Lines to restate from the data below: from the one containing "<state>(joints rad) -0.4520" to the one containing "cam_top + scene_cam", both included. Give them again exactly, and only them.

Records from a data source:

>>>

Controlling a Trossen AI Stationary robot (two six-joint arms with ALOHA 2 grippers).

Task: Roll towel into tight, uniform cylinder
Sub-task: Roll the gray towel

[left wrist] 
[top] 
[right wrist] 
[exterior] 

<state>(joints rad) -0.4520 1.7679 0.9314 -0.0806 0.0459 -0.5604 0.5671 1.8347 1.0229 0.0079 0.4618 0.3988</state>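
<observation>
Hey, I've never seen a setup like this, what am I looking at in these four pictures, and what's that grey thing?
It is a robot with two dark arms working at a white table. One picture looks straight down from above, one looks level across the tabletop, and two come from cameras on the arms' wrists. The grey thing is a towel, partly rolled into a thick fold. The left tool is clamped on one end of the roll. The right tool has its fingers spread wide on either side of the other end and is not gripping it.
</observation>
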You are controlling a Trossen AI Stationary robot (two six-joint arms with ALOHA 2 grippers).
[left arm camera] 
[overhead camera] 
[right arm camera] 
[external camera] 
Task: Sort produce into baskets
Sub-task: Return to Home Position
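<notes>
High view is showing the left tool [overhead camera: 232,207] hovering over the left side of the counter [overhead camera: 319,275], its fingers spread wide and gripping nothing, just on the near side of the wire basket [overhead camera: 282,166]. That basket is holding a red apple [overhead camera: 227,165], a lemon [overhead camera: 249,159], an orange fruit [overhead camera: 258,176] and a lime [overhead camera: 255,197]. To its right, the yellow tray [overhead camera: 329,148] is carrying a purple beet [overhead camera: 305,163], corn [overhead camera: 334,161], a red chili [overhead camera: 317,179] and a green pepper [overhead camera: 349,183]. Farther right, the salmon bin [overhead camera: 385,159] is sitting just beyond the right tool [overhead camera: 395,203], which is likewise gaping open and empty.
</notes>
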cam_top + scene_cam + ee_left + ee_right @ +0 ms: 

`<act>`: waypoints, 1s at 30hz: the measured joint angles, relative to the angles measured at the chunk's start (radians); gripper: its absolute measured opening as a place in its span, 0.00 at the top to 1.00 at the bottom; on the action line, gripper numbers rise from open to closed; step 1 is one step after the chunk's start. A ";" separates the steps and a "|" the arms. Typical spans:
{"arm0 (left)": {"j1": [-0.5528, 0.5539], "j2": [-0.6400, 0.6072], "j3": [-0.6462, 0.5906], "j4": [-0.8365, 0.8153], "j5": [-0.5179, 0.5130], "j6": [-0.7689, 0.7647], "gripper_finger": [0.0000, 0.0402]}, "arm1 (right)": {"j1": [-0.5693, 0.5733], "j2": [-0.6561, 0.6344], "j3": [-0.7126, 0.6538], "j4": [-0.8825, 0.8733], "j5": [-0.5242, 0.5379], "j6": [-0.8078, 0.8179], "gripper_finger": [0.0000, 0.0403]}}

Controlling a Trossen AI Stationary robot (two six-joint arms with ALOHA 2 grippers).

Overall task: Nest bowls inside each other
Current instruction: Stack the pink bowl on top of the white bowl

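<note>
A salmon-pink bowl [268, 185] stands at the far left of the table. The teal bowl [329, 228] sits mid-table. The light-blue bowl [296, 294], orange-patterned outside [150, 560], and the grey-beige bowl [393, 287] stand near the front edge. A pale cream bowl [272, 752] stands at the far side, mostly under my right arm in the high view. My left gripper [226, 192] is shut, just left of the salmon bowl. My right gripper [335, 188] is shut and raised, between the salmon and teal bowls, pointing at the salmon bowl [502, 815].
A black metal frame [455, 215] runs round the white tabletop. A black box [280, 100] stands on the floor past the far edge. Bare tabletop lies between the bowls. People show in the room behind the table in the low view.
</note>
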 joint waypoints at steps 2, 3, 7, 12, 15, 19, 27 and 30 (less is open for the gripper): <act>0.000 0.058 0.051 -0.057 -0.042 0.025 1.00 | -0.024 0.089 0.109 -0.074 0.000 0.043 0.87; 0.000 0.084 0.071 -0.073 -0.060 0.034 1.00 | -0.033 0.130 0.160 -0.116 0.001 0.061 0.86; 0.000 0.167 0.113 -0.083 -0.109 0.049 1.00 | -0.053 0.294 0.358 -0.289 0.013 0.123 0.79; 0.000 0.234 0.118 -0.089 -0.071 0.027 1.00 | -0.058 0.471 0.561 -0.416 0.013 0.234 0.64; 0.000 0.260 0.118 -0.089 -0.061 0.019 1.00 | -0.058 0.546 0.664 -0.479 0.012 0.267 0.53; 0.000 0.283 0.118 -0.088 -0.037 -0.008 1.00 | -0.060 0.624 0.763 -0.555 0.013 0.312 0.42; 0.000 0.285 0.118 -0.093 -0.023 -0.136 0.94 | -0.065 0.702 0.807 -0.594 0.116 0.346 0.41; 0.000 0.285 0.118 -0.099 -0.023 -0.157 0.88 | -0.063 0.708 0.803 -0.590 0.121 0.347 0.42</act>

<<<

#### The completed task:
<state>(joints rad) -0.4520 1.7679 0.9314 -0.0806 0.0459 -0.5604 0.5671 1.8347 1.0229 0.0079 0.4618 0.3988</state>
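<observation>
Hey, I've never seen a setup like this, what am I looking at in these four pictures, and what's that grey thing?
It is a robot with two dark arms working at a white table. One picture looks straight down from above, one looks level across the tabletop, and two come from cameras on the arms' wrists. The grey thing is a towel, partly rolled into a thick fold. The left tool is clamped on one end of the roll. The right tool has its fingers spread wide on either side of the other end and is not gripping it.
</observation>
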You are controlling a Trossen AI Stationary robot (two six-joint arms with ALOHA 2 grippers).
[left arm camera] 
[overhead camera] 
[right arm camera] 
[external camera] 
Task: Sort produce into baskets
Sub-task: Return to Home Position
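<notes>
High view is showing the left tool [overhead camera: 232,207] hovering over the left side of the counter [overhead camera: 319,275], its fingers spread wide and gripping nothing, just on the near side of the wire basket [overhead camera: 282,166]. That basket is holding a red apple [overhead camera: 227,165], a lemon [overhead camera: 249,159], an orange fruit [overhead camera: 258,176] and a lime [overhead camera: 255,197]. To its right, the yellow tray [overhead camera: 329,148] is carrying a purple beet [overhead camera: 305,163], corn [overhead camera: 334,161], a red chili [overhead camera: 317,179] and a green pepper [overhead camera: 349,183]. Farther right, the salmon bin [overhead camera: 385,159] is sitting just beyond the right tool [overhead camera: 395,203], which is likewise gaping open and empty.
</notes>
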cam_top + scene_cam + ee_left + ee_right @ +0 ms: 

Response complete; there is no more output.